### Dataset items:
▼

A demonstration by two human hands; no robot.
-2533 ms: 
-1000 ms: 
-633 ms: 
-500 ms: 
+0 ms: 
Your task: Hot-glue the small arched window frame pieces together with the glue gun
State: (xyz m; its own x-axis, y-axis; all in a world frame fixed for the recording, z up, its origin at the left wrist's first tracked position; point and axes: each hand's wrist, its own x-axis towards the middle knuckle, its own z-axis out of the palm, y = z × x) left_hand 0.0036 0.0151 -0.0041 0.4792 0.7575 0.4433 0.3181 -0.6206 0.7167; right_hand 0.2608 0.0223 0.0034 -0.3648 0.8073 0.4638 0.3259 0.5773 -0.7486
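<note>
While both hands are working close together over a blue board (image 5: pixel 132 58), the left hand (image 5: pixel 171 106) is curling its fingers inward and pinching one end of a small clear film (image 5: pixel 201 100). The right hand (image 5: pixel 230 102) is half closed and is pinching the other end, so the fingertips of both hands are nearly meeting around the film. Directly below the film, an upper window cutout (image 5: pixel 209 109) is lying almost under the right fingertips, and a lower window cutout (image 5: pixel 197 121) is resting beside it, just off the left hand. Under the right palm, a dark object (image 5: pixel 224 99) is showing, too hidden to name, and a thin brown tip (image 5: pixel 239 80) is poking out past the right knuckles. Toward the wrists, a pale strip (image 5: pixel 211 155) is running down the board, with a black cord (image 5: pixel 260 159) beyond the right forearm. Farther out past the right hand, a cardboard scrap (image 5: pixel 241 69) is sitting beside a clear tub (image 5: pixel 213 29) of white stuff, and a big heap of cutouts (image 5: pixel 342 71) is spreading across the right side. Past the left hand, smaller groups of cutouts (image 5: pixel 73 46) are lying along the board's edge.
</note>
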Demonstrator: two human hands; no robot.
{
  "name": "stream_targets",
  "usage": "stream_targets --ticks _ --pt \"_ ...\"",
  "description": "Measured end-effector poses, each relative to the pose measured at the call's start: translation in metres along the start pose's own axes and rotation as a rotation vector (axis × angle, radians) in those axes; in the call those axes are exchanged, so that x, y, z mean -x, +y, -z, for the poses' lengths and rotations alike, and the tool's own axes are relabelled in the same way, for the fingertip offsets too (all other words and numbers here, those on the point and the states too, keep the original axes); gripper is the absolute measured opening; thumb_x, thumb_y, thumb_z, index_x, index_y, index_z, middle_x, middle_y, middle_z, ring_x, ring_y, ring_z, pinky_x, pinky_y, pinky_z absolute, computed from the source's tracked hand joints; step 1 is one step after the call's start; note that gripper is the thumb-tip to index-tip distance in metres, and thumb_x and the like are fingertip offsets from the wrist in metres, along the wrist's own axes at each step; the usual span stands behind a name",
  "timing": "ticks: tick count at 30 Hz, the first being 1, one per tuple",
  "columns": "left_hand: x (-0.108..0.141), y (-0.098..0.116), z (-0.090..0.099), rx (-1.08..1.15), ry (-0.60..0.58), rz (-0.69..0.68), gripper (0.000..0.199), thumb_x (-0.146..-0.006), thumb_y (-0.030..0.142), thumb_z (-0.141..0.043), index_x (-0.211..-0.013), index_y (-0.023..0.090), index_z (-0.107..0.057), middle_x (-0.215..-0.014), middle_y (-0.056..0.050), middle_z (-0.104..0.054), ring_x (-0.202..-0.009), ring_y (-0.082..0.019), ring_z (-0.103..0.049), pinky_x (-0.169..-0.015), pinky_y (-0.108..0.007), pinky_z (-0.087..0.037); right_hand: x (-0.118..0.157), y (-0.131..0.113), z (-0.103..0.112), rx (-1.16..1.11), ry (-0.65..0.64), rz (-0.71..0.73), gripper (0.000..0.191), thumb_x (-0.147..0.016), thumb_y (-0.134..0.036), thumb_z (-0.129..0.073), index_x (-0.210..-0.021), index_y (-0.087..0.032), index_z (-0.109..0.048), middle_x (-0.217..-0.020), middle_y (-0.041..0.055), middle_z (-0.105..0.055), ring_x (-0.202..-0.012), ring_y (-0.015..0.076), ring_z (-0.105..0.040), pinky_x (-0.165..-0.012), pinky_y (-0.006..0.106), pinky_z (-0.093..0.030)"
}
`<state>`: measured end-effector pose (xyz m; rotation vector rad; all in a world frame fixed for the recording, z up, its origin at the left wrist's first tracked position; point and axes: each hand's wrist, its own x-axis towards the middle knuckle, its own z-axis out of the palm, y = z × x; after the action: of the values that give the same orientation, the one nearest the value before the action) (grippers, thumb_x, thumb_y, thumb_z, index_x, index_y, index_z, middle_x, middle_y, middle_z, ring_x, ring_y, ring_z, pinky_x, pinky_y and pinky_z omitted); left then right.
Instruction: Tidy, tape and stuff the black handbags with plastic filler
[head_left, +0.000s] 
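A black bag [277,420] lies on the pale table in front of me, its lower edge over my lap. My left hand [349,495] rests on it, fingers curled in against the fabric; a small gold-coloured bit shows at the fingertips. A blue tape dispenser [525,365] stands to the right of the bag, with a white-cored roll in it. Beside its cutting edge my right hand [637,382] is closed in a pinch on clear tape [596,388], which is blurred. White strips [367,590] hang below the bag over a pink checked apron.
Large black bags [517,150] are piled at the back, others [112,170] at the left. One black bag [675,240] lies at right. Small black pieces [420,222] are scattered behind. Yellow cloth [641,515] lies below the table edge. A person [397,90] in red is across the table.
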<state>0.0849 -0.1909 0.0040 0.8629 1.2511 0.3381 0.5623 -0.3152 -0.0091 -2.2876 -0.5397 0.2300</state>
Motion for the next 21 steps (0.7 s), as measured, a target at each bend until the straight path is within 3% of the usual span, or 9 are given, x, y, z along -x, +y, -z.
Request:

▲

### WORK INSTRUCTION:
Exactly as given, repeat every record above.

### RESPONSE:
A demonstration by two human hands; no robot.
-2533 ms: 
-1000 ms: 
-633 ms: 
-500 ms: 
+0 ms: 
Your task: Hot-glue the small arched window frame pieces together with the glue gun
State: (xyz m; its own x-axis, y-axis; all in a world frame fixed for the recording, z up, its origin at the left wrist's first tracked position; point and axes: each hand's wrist, its own x-axis towards the middle knuckle, its own z-axis out of the palm, y = z × x) left_hand 0.0036 0.0151 -0.0041 0.4792 0.7575 0.4433 0.3181 -0.6206 0.7167; right_hand 0.2608 0.0223 0.0034 -0.3648 0.8073 0.4638 0.3259 0.5773 -0.7486
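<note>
While both hands are working close together over a blue board (image 5: pixel 132 58), the left hand (image 5: pixel 171 106) is curling its fingers inward and pinching one end of a small clear film (image 5: pixel 201 100). The right hand (image 5: pixel 230 102) is half closed and is pinching the other end, so the fingertips of both hands are nearly meeting around the film. Directly below the film, an upper window cutout (image 5: pixel 209 109) is lying almost under the right fingertips, and a lower window cutout (image 5: pixel 197 121) is resting beside it, just off the left hand. Under the right palm, a dark object (image 5: pixel 224 99) is showing, too hidden to name, and a thin brown tip (image 5: pixel 239 80) is poking out past the right knuckles. Toward the wrists, a pale strip (image 5: pixel 211 155) is running down the board, with a black cord (image 5: pixel 260 159) beyond the right forearm. Farther out past the right hand, a cardboard scrap (image 5: pixel 241 69) is sitting beside a clear tub (image 5: pixel 213 29) of white stuff, and a big heap of cutouts (image 5: pixel 342 71) is spreading across the right side. Past the left hand, smaller groups of cutouts (image 5: pixel 73 46) are lying along the board's edge.
</note>
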Demonstrator: two human hands; no robot.
{
  "name": "stream_targets",
  "usage": "stream_targets --ticks _ --pt \"_ ...\"",
  "description": "Measured end-effector poses, each relative to the pose measured at the call's start: translation in metres along the start pose's own axes and rotation as a rotation vector (axis × angle, radians) in those axes; in the call those axes are exchanged, so that x, y, z mean -x, +y, -z, for the poses' lengths and rotations alike, and the tool's own axes are relabelled in the same way, for the fingertip offsets too (all other words and numbers here, those on the point and the states too, keep the original axes); gripper is the absolute measured opening; thumb_x, thumb_y, thumb_z, index_x, index_y, index_z, middle_x, middle_y, middle_z, ring_x, ring_y, ring_z, pinky_x, pinky_y, pinky_z absolute, computed from the source's tracked hand joints; step 1 is one step after the call's start; note that gripper is the thumb-tip to index-tip distance in metres, and thumb_x and the like are fingertip offsets from the wrist in metres, along the wrist's own axes at each step; the usual span stands behind a name",
  "timing": "ticks: tick count at 30 Hz, the first being 1, one per tuple",
  "columns": "left_hand: x (-0.108..0.141), y (-0.098..0.116), z (-0.090..0.099), rx (-1.08..1.15), ry (-0.60..0.58), rz (-0.69..0.68), gripper (0.000..0.199), thumb_x (-0.146..-0.006), thumb_y (-0.030..0.142), thumb_z (-0.141..0.043), index_x (-0.211..-0.013), index_y (-0.023..0.090), index_z (-0.107..0.057), middle_x (-0.215..-0.014), middle_y (-0.056..0.050), middle_z (-0.104..0.054), ring_x (-0.202..-0.009), ring_y (-0.082..0.019), ring_z (-0.103..0.049), pinky_x (-0.169..-0.015), pinky_y (-0.108..0.007), pinky_z (-0.087..0.037); right_hand: x (-0.118..0.157), y (-0.131..0.113), z (-0.103..0.112), rx (-1.16..1.11), ry (-0.65..0.64), rz (-0.71..0.73), gripper (0.000..0.191), thumb_x (-0.147..0.016), thumb_y (-0.134..0.036), thumb_z (-0.129..0.073), index_x (-0.210..-0.021), index_y (-0.087..0.032), index_z (-0.109..0.048), middle_x (-0.217..-0.020), middle_y (-0.041..0.055), middle_z (-0.105..0.055), ring_x (-0.202..-0.012), ring_y (-0.015..0.076), ring_z (-0.105..0.040), pinky_x (-0.165..-0.012), pinky_y (-0.006..0.106), pinky_z (-0.093..0.030)"
}
`<state>`: measured end-effector pose (xyz m; rotation vector rad; all in a world frame fixed for the recording, z up, its origin at the left wrist's first tracked position; point and axes: each hand's wrist, its own x-axis towards the middle knuckle, its own z-axis out of the palm, y = z × x; after the action: of the values that give the same orientation, the one nearest the value before the action) (grippers, thumb_x, thumb_y, thumb_z, index_x, index_y, index_z, middle_x, middle_y, middle_z, ring_x, ring_y, ring_z, pinky_x, pinky_y and pinky_z omitted); left then right.
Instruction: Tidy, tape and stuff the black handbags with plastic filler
[head_left, +0.000s] 
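A black bag [277,420] lies on the pale table in front of me, its lower edge over my lap. My left hand [349,495] rests on it, fingers curled in against the fabric; a small gold-coloured bit shows at the fingertips. A blue tape dispenser [525,365] stands to the right of the bag, with a white-cored roll in it. Beside its cutting edge my right hand [637,382] is closed in a pinch on clear tape [596,388], which is blurred. White strips [367,590] hang below the bag over a pink checked apron.
Large black bags [517,150] are piled at the back, others [112,170] at the left. One black bag [675,240] lies at right. Small black pieces [420,222] are scattered behind. Yellow cloth [641,515] lies below the table edge. A person [397,90] in red is across the table.
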<state>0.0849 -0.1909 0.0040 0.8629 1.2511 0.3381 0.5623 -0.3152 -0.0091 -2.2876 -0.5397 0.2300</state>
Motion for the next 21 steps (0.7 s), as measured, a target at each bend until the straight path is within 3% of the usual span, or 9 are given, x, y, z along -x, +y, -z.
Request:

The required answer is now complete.